### The problem
Each line in the data must be reproduced as written, except for any picture.

### Recorded information
[Start of section]
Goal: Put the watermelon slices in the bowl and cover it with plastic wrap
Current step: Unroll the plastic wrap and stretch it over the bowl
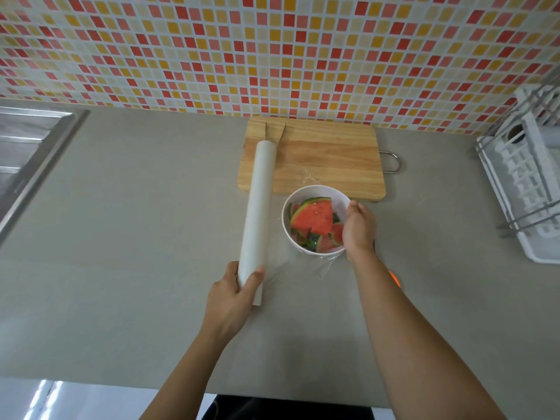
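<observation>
A white bowl (303, 198) stands on the grey counter just in front of the wooden cutting board (327, 156). Several watermelon slices (313, 218) lie inside it. A clear sheet of plastic wrap (285, 269) stretches from the roll over the bowl. My left hand (235, 294) grips the near end of the white plastic wrap roll (259, 210), which lies to the left of the bowl and reaches onto the board. My right hand (357, 227) rests on the bowl's right rim, fingers curved down over the wrap at the edge.
A steel sink (27, 153) is set into the counter at the far left. A white dish rack (527, 189) stands at the right edge. The tiled wall runs behind the board. The counter's front edge lies near my body.
</observation>
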`<state>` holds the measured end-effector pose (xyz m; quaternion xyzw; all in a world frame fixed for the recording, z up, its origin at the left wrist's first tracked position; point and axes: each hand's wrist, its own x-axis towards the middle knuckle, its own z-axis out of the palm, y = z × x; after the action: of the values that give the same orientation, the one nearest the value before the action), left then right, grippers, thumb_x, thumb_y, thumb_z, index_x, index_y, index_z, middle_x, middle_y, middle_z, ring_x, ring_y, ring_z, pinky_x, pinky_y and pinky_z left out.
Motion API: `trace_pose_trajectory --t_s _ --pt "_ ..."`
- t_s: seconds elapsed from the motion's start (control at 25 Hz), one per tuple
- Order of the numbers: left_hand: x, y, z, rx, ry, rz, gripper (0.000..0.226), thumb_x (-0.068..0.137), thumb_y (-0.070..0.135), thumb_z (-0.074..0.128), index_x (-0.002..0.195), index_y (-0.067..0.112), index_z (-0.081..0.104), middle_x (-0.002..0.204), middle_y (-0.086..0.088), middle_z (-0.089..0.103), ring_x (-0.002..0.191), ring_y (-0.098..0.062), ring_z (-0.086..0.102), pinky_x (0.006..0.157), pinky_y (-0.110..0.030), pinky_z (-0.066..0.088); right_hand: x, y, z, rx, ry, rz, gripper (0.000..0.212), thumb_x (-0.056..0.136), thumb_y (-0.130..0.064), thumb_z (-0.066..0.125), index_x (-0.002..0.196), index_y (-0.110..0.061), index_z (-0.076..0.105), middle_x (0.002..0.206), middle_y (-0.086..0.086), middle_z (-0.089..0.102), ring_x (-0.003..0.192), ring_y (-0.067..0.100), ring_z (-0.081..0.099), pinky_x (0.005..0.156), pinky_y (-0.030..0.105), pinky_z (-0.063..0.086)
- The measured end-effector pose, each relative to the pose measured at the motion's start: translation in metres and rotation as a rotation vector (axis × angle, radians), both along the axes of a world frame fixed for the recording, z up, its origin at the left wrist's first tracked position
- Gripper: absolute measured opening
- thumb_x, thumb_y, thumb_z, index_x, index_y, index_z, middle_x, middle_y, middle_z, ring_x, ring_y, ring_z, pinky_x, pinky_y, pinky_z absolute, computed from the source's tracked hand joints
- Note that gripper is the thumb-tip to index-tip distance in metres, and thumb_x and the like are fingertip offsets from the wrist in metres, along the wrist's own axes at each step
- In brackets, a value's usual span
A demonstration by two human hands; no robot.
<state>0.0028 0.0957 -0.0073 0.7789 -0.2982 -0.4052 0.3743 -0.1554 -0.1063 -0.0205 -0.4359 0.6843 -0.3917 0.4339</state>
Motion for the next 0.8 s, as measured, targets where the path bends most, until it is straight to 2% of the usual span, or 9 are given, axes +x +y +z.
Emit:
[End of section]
### Exercise solution
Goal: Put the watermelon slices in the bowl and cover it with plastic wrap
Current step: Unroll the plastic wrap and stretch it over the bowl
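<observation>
A white bowl (303, 198) stands on the grey counter just in front of the wooden cutting board (327, 156). Several watermelon slices (313, 218) lie inside it. A clear sheet of plastic wrap (285, 269) stretches from the roll over the bowl. My left hand (235, 294) grips the near end of the white plastic wrap roll (259, 210), which lies to the left of the bowl and reaches onto the board. My right hand (357, 227) rests on the bowl's right rim, fingers curved down over the wrap at the edge.
A steel sink (27, 153) is set into the counter at the far left. A white dish rack (527, 189) stands at the right edge. The tiled wall runs behind the board. The counter's front edge lies near my body.
</observation>
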`<state>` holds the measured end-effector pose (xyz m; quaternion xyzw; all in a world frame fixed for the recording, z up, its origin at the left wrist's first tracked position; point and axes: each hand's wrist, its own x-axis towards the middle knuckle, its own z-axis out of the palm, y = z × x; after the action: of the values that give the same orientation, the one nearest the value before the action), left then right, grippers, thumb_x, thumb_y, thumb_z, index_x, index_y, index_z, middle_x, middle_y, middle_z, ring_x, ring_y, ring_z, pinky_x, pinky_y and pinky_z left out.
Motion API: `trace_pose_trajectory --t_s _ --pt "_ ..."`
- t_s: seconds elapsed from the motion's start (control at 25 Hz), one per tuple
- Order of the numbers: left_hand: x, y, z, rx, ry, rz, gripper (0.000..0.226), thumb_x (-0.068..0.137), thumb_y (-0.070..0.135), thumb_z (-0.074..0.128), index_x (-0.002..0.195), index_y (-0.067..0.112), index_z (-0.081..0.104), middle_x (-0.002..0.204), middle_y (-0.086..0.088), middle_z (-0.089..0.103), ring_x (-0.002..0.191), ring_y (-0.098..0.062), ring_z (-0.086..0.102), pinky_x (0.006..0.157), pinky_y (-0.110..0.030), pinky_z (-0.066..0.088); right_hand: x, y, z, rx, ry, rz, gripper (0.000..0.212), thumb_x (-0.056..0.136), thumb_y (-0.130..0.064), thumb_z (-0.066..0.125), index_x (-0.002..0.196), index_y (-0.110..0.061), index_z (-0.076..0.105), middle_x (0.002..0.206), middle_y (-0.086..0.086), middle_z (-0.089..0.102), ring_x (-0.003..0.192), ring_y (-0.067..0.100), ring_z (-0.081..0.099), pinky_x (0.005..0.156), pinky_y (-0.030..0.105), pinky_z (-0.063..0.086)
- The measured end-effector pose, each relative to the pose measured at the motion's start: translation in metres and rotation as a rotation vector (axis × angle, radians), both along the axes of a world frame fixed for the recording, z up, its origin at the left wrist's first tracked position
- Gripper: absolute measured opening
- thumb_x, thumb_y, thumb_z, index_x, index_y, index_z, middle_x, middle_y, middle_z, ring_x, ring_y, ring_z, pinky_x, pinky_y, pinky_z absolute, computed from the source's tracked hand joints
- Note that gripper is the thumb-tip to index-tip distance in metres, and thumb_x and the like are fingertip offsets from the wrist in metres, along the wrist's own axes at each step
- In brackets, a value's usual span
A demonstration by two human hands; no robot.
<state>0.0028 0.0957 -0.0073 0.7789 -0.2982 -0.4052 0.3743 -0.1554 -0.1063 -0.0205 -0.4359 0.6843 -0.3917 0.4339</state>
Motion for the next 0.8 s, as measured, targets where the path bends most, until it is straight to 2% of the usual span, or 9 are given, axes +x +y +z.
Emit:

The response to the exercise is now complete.